John (Sweetpea) Pearce
: I remember the northern run, when we headed North out of Portsmouth England, seized up #2 engine, blew the air box covers off #1 and couldn't get #4 started? What a way to start a patrol!Do you know the difference between a sea story and a fairy tale? A fairy tale starts out "Once upon a time" and a sea story starts with "Now this is no shit"
I remember the Northern run that left us with only 3 engines and we weren't even to our patrol area! Everyone was interested in helping. There was a sonarman (Jonesey, I think - Gus Jones) that always came back when we were snorkeling and sat under the main induction. He even came back then and helped us clean pistons and repair the diesels. That was the time Greg Rowell got a load of carbon particles in his face when #1 blew the air box covers off. What a patrol! Dickie Spier and I built a spider using rags & rubber gaskets. We hung him on a string by the after engine room hatch and could sit back by the throttles and drop him on the "unsuspecting"

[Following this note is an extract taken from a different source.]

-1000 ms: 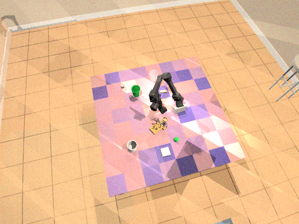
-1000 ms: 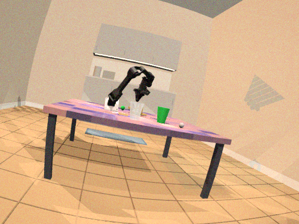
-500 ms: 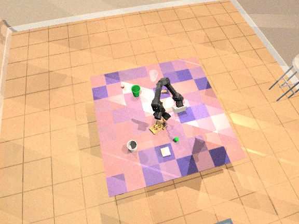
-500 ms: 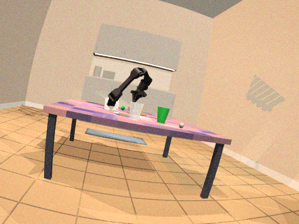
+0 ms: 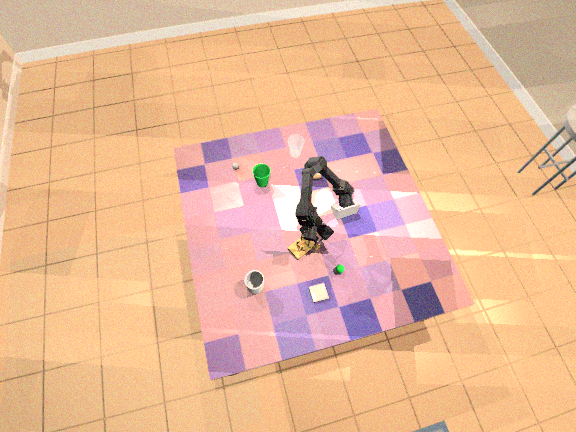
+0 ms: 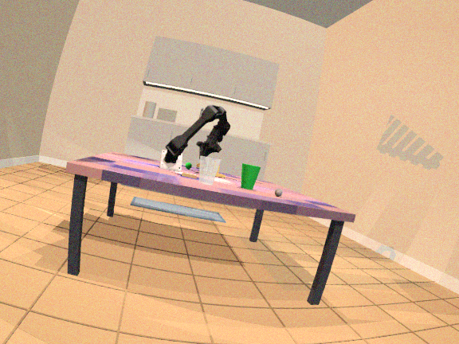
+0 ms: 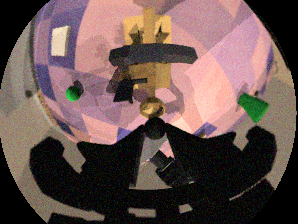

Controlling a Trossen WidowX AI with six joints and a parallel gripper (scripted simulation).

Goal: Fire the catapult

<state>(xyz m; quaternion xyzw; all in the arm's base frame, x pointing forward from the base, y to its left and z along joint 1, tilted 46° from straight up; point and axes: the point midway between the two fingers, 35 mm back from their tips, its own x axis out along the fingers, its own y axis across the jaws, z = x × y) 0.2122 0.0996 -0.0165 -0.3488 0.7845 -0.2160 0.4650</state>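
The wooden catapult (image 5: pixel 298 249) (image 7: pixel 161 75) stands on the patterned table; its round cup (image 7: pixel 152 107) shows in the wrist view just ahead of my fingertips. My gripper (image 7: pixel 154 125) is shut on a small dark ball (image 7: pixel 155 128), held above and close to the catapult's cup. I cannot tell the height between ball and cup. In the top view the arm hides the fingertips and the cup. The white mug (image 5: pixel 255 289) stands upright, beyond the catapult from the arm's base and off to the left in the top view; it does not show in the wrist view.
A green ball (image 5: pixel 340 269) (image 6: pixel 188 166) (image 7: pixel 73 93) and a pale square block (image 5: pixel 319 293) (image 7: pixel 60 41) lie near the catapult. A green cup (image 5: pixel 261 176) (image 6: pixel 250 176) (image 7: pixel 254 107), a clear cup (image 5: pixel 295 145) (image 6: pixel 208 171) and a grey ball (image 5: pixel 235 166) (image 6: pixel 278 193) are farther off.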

It seems like the snorkel mast would fall once it was raised beyond the half up position, so you had them raise it just past mid way and put wooden wedges to hold it there. Isn't that correct? Danny Hensley would know!

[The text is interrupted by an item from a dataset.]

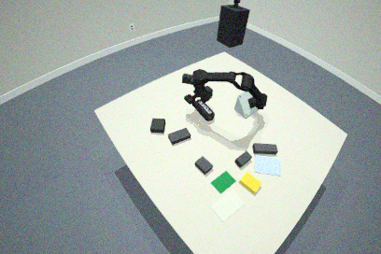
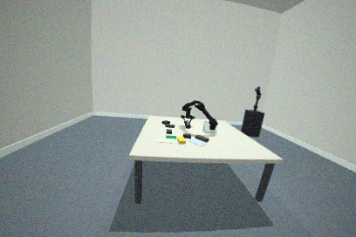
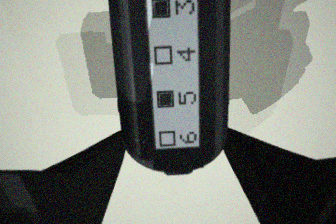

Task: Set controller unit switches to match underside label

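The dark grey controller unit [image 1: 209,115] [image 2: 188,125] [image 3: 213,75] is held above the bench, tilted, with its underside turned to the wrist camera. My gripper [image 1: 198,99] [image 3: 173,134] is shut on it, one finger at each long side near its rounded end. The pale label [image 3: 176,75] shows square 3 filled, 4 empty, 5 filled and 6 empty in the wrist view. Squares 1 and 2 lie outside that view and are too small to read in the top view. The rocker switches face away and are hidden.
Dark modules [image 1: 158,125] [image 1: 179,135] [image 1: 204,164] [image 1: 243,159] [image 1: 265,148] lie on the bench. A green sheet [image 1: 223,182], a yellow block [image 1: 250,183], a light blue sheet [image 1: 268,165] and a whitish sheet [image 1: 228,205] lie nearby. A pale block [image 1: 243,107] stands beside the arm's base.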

We Stored ALL trash and garbage in the Fwd Room pit and when we were Key West bound and surfaced, it seemed like it took us days to dump it over the side. Greg Rowell, "Teddy Bear" Luscomb, and I went on deck to change one of the fuel ballast tanks to the regular ballast tank.

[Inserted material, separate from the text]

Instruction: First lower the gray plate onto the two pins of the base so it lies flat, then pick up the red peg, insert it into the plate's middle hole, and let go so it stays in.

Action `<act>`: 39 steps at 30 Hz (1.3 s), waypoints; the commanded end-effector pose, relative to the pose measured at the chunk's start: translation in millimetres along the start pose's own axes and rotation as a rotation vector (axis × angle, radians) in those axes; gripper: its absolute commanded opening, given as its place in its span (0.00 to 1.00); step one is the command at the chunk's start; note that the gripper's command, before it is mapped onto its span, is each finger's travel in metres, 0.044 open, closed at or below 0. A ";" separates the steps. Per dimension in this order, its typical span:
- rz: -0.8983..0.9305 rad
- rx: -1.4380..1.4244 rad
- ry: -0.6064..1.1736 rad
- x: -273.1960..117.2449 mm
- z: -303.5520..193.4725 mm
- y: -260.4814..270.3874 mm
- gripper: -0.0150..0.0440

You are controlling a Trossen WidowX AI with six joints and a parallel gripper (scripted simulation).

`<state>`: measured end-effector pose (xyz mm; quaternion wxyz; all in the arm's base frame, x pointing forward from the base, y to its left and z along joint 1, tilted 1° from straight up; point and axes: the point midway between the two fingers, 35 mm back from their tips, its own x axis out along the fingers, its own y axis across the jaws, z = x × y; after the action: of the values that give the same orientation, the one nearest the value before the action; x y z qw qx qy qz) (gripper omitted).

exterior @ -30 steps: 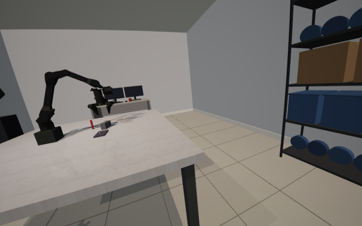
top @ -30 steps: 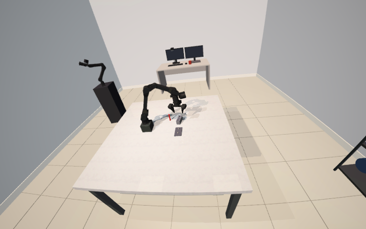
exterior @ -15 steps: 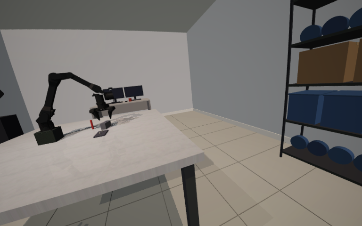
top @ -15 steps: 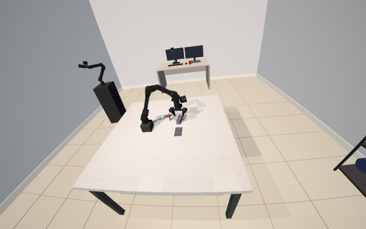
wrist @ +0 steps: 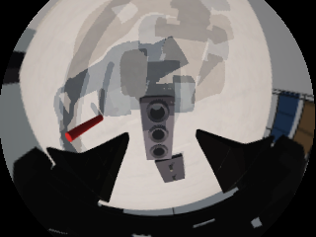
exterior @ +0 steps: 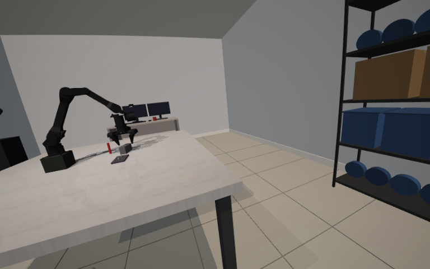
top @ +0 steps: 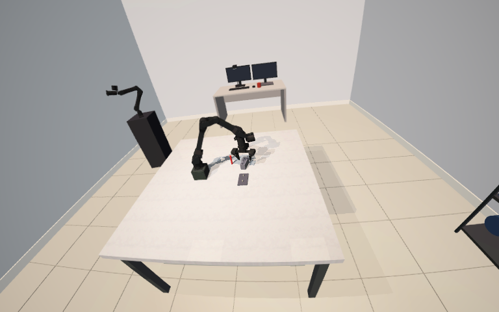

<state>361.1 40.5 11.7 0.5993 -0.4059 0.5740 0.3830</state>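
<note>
The gray plate [top: 243, 166] [exterior: 127, 148] [wrist: 169, 123] is a thick block with three holes in a row; the wrist view looks onto the holes. It stands on the table behind the base, apart from it. The base [top: 240, 179] [exterior: 120, 159] [wrist: 165, 173] is a flat dark piece with two small pins, lying bare. The red peg [top: 230, 160] [exterior: 108, 148] [wrist: 85, 128] stands upright left of the plate. My gripper [top: 244, 158] [exterior: 125, 143] [wrist: 162, 134] is open and empty, pointing down above the plate, with a finger on either side of it in the wrist view.
The arm's base box [top: 200, 172] [exterior: 57, 162] stands left of the parts on the white table [top: 220, 220] [exterior: 94, 186]. The arm arches over from there. A desk with monitors and a second arm on a black stand are beyond the table.
</note>
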 end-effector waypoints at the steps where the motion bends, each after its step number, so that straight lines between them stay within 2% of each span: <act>1: 0.019 -0.004 0.006 11.6 -1.5 4.1 1.00; 26: 0.020 -0.004 0.006 45.6 -2.5 6.7 1.00; 39: 0.020 -0.004 0.006 45.6 -2.5 6.7 0.42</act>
<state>357.8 40.1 -31.4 0.5951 -0.4038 0.5782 0.3853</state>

That's the same trip one of the cooks baked green bread for St. Pat's Day. Phil Odom had a bad reaction to the food coloring and was really ill. Doc Smith had him racked out in the After Torpedo Room, so he could watch him. Then Dan Hensley and I used to go back aft and tell the TM on watch to keep a close eye on Phil cause the Doc expected him to croak any minute. Of course, we made sure Phil could hear us "whisper". Doc really gave us hell when he found that out!
Gary Riddles:
On our northern run, I remember the snorkel mast falling, and Chopper glowing in the dark from phosphorous in the water that had frozen on it when we surfaced.Remember the crankcase explosion? And the gas attack? I'll not forget the extremely rough seas up north...... 40 to 50 foot waves sometimes. When we got back we looked like we had been depth charged. And, remember finding fishing nets tangled on the back of the boat...
There are many more stories to be told.
All we need if for you guys what wuz there to check in offa liberty and spin a few yarns.